Introduction to Reinforcement Learning | DigiKey Electronics
Reinforcement Learning (RL) is a field of machine learning that aims to find optimal solutions to control theory problems for various tasks. It employs an artificial intelligence (AI) “agent” that takes in observations, chooses actions, and learns from rewards. Modern RL algorithms train agents using trial-and-error approaches that involve directly interacting with the given environment.
In the video, we cover the basic theory behind RL and demonstrate how to use Farama Foundation Gymnasium and Stable Baselines3 in Python to train an AI agent to solve the classic cartpole control theory problem. At the end of the video, we encourage you to try applying the knowledge to solve the slightly more advanced inverted pendulum problem.
The solution to the challenge can be found here: https://www.digikey.com/en/maker/projects/intro-to-reinforcement-learning-using-gymnasium-and-stable-baselines3/28c6602f5d1e4ce1b5a90642a1ac7efc
Code for training RL agents to solve both the cartpole and pendulum problems can be found here: https://github.com/ShawnHymel/reinforcement-learning-demos
In RL, the environment can be anything the agent interacts with, such as board games, video games, virtual settings, or the real world. We often use a code wrapper (e.g. Gymnasium) to observe this environment, perform agent-specified actions, and assign rewards. Note that rewards are considered part of the environment and are instrumental in training.
The decision-making process for choosing actions based on observations is known as the “policy.” During training, the agent selects actions randomly or per policy. The environment then offers a new observation and reward, guiding the training algorithm to help the agent choose actions leading to higher predicted total rewards in the future.

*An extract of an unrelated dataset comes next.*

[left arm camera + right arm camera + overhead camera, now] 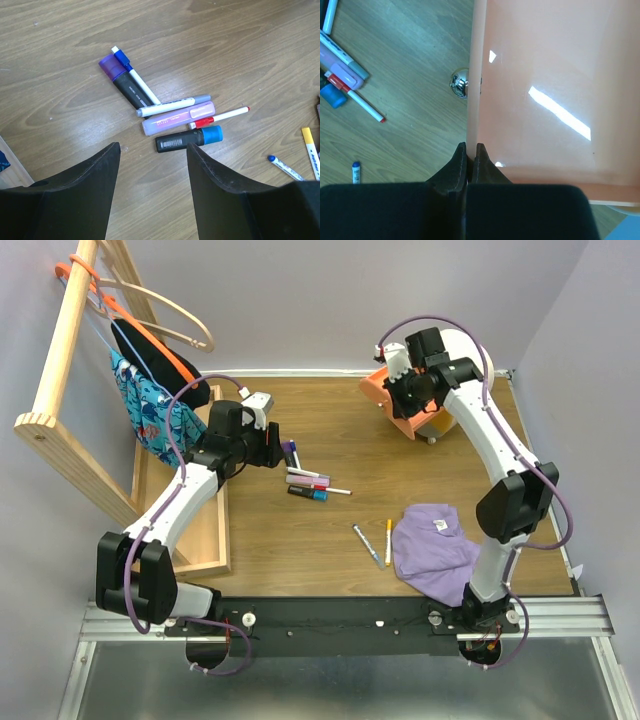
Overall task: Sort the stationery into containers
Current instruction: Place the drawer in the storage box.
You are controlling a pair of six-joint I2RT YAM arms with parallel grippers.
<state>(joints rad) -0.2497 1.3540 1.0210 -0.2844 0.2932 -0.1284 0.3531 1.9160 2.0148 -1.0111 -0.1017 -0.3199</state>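
1. The left gripper [152, 150] is being held wide above the table, with nothing between its fingers.
2. The black marker with a blue cap [187, 139] is lying just ahead of it, touching the pink bar [177, 118].
3. That marker's long axis is running roughly along the fingers' closing line, so a wrist turn is probably being called for.
4. The right gripper [469, 150] is being kept closed at the orange drawer [545, 75] front edge, well apart from the marker; the left arm is nearer.

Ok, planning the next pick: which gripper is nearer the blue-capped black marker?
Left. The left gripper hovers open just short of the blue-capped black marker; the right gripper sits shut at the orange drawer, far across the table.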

The cartpole problem consists of a virtual pole balanced on top of a cart that can only move left and right. The goal is to design an AI agent that can keep the pole balanced by pushing the cart left or right. In the video, we use Deep Q-Learning to train a Deep Q-Network (DQN) to solve the cartpole problem.
We list some recommended reading and viewing materials below if you would like to dive deeper into reinforcement learning.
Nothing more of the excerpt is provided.